Round 2 : DAWbench DSP - WaveArts MD5 Multiband Compressor - VST2

Moving to the first of the 3rd party plugins, I used the WaveArts MultiDynamics 5 ( MD5) which has been one of my reference plugins for quite a while now. The MD5 has proven to be very stable and consistent over the years on Windows and I was confident that the various OSX versions would be the same.

The results are a bit of a mixed bag. On Windows @ 032 the results were in favour of N5, 064/128 were identical and 256 favoured N4. The variances were not large , but interesting none the less


Performance on OSX was consistently better on Nuendo 4 , again not by a large factor, but still measurable.
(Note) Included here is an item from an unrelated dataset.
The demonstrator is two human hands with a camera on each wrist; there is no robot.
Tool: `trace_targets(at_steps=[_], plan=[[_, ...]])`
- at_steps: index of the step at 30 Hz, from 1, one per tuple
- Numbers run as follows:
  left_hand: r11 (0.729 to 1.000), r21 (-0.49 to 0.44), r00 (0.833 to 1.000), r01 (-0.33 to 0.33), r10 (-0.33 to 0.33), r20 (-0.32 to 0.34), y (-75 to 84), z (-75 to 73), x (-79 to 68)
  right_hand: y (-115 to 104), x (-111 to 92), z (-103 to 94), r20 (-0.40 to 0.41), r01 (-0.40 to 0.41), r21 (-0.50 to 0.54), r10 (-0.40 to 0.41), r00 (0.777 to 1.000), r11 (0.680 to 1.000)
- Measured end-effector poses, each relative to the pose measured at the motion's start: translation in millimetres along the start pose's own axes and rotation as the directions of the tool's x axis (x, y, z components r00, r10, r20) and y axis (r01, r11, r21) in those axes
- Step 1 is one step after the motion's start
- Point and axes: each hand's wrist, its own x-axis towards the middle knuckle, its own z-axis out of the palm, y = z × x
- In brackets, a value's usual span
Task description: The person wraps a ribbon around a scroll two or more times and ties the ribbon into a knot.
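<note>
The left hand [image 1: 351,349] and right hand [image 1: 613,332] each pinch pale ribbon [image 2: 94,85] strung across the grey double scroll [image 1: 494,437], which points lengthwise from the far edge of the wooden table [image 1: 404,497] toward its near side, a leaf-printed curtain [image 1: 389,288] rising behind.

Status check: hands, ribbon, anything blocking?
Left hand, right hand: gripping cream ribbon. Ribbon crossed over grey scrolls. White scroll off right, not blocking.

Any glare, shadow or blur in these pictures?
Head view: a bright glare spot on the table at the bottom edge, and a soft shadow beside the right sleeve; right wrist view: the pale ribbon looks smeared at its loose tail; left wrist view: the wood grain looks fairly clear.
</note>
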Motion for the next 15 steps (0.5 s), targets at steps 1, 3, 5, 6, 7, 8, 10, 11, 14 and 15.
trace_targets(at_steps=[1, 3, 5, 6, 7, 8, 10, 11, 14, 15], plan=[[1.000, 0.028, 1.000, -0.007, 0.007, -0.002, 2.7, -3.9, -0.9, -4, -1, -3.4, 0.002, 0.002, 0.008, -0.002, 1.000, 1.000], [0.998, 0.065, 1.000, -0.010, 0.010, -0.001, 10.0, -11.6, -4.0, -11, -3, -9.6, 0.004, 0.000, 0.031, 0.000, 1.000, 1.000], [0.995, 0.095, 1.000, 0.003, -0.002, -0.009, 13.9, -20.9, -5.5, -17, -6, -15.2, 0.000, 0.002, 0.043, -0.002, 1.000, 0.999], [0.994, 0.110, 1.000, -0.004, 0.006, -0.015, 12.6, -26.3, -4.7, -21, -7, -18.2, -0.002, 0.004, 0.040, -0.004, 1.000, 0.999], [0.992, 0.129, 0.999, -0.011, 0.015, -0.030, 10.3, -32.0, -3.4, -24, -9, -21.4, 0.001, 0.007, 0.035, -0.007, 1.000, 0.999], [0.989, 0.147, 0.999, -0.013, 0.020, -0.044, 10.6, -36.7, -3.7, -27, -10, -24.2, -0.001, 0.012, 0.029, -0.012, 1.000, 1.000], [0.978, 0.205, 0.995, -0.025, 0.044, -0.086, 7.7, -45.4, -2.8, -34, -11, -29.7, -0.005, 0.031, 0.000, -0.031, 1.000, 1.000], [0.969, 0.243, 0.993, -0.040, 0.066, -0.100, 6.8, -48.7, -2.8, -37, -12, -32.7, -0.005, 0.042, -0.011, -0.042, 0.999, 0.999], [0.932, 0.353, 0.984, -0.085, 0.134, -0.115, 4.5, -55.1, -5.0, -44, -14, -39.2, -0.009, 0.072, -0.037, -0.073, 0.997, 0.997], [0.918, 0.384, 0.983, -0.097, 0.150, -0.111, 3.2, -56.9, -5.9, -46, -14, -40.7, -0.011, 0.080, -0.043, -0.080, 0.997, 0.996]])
So again N5's much hyped improvements were not evident using a 3rd party VST2 plugin.

On closer analysis the MD5 definitely scaled a lot better on OSX than the bundled MBC once we get past the 032 latency buffer , which is interesting in itself. The variable in the 128 results were closing, and the 256 results were getting very close to par.


The question now arises as to why the bundled Multiband Compressor scaled significantly worse. What's ironic is that I actually chose the bundled MBC initially to alleviate any variable that may have been introduced using a 3rd party plugin, and here we had a 3rd party VST plugin scaling significantly better than the bundled VST3 unit.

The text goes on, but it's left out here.